- **TASK ITEM**
Print every line of the listing below, starting with the line that holds "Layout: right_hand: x" and going on through the line that holds "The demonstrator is", both included, and print nothing else.

- **DATA EXCERPT**
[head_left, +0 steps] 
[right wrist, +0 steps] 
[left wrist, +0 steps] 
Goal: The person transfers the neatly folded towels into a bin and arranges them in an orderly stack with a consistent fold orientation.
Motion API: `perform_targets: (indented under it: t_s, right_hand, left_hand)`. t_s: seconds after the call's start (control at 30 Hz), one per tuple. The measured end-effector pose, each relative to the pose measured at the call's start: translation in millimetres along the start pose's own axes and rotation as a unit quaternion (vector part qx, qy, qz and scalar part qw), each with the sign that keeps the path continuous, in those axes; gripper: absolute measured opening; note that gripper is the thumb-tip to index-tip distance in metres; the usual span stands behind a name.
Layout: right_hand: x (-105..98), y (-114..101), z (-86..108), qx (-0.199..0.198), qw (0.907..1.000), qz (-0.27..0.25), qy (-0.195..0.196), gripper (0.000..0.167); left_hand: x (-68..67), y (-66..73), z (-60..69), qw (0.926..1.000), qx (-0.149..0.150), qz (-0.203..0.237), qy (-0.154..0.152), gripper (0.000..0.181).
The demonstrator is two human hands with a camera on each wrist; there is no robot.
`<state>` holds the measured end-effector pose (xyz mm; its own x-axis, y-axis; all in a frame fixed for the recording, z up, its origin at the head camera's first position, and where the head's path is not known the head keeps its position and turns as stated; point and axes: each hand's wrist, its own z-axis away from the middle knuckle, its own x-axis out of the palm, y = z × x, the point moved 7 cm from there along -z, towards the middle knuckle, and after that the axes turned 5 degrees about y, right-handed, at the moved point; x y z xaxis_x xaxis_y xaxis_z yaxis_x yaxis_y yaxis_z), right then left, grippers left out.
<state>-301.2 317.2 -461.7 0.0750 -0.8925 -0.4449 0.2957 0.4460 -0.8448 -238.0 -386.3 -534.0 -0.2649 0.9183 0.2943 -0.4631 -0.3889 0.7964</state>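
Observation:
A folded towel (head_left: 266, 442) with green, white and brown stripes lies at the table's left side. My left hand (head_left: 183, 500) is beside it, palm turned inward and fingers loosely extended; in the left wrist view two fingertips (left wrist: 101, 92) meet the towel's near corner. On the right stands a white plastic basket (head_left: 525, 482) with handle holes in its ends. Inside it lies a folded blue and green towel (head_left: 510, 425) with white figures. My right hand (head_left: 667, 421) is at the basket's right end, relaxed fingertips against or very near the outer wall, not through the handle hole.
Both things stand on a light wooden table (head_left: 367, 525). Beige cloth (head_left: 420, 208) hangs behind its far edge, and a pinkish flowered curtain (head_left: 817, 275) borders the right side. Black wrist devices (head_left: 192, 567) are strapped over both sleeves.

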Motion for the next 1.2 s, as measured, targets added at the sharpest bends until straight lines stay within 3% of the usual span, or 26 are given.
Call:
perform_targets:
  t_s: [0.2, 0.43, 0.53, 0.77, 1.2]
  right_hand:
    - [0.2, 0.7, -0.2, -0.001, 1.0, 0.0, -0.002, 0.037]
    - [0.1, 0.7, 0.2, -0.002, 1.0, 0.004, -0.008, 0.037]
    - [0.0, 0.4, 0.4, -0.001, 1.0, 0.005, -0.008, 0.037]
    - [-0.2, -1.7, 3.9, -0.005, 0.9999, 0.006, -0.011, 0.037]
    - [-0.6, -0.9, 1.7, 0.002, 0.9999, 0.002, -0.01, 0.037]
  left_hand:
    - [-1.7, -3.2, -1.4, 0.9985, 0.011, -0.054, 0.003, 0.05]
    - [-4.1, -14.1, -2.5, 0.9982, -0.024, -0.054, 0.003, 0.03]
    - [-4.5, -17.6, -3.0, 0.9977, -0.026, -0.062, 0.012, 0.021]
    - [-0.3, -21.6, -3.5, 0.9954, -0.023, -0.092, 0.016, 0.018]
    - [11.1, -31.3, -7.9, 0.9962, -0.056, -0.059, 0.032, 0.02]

- **TASK ANSWER**
Layout: right_hand: x (-105..98), y (-114..101), z (-86..108), qx (-0.199..0.198), qw (0.907..1.000), qz (-0.27..0.25), qy (-0.195..0.196), gripper (0.000..0.167); left_hand: x (-68..67), y (-66..73), z (-60..69), qw (0.926..1.000), qx (-0.149..0.150), qz (-0.203..0.237), qy (-0.154..0.152), gripper (0.000..0.181).
The demonstrator is two human hands with a camera on each wrist; there is no robot.

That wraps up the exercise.